Chromosomal microarray analysis (CMA) can determine whether a chromosome has certain missing or extra pieces. Some genetic conditions can be diagnosed based on results of this test. Sometimes the test detects a chromosome difference, but it's not clear whether this will cause any health problems. Results like this may be called "results of uncertain clinical significance." Genetic counselors work with families to help them understand what their results mean.
Services We Provide
There are thousands of genetic tests available to determine if an individual may have a genetic condition. Our genetic counseling team partners with your referring care team to ensure that the most appropriate genetic test is selected for your child based on their needs and symptoms. Our genetic counseling team also partners with your family to ensure you are supported through the genetic testing process and beyond. We will also provide you with information to help you decide if you want to proceed with testing.
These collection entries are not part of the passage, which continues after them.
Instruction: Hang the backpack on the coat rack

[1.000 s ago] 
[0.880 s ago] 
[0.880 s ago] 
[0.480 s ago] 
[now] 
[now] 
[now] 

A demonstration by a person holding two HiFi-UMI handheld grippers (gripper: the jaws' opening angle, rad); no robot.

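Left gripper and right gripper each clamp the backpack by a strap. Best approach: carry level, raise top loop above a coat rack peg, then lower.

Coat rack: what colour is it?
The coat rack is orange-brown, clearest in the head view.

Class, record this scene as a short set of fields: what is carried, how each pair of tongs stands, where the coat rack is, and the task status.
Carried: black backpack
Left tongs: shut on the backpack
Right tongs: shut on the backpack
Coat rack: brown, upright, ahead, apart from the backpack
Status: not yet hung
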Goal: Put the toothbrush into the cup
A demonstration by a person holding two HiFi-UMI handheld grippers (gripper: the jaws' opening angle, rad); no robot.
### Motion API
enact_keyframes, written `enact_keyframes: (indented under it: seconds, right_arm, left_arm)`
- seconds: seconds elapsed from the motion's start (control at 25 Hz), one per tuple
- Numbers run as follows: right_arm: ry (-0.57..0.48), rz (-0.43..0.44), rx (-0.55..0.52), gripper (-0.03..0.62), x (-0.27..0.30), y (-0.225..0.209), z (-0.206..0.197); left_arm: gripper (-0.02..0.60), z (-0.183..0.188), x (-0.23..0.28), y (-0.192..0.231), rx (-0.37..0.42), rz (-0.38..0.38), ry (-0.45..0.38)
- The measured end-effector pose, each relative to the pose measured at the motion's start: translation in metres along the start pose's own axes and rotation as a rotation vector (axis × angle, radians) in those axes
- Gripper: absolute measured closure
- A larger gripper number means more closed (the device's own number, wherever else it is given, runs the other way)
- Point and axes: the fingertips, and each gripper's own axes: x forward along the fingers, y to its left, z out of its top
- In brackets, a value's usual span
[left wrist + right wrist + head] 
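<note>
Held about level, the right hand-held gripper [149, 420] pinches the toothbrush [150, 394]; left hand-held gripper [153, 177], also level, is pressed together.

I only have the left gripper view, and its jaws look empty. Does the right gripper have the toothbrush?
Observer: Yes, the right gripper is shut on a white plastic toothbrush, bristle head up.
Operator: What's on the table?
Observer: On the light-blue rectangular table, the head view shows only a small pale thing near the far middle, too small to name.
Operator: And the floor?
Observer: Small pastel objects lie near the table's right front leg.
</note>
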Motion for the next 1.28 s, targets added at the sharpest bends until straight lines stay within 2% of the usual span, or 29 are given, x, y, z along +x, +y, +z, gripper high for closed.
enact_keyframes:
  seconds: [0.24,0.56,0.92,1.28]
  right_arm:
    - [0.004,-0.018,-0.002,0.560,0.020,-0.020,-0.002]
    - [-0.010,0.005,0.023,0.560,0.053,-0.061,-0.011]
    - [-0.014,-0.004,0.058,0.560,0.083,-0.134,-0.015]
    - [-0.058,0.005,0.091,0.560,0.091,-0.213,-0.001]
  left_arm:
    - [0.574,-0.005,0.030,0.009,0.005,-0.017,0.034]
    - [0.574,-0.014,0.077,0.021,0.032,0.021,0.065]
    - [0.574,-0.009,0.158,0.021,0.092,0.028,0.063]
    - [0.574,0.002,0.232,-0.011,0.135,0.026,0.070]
During this visit, our genetic counselors may talk with you about:
- Your family health history
- Details of the testing which is being recommended, which may include discussion of specific genetic conditions, or groups of conditions, which are being tested
- Different types of test results which may be obtained
- Sample requirements
- Insurance coverage
If your child has been diagnosed with a genetic condition or birth defect, you may want to know how it affects or might affect your children. Our genetic counselors can help. They can talk with you about:
- Genetic test results
- What causes the problem or defect, how the condition is likely to affect your child, and how the condition is passed through families (the inheritance pattern)
- Reasons to offer genetic testing to other family members who may be at risk for the condition, and how to coordinate testing
- Where to find trusted information about the condition
- Where to find resources for support
Sometimes genetic tests detect a genetic change, but it’s not clear whether the change will cause any health risks. Results like this may be called “variants of uncertain significance” or “results of uncertain clinical significance.” Our genetic counselors can talk with you about an uncertain result. They can also coordinate genetic testing for other family members if those results might help to clear up the meaning of the uncertain result.
If you have a family history of a genetic condition, our genetic counselors can assess your family history and help arrange appropriate testing if it is determined that your child is at risk.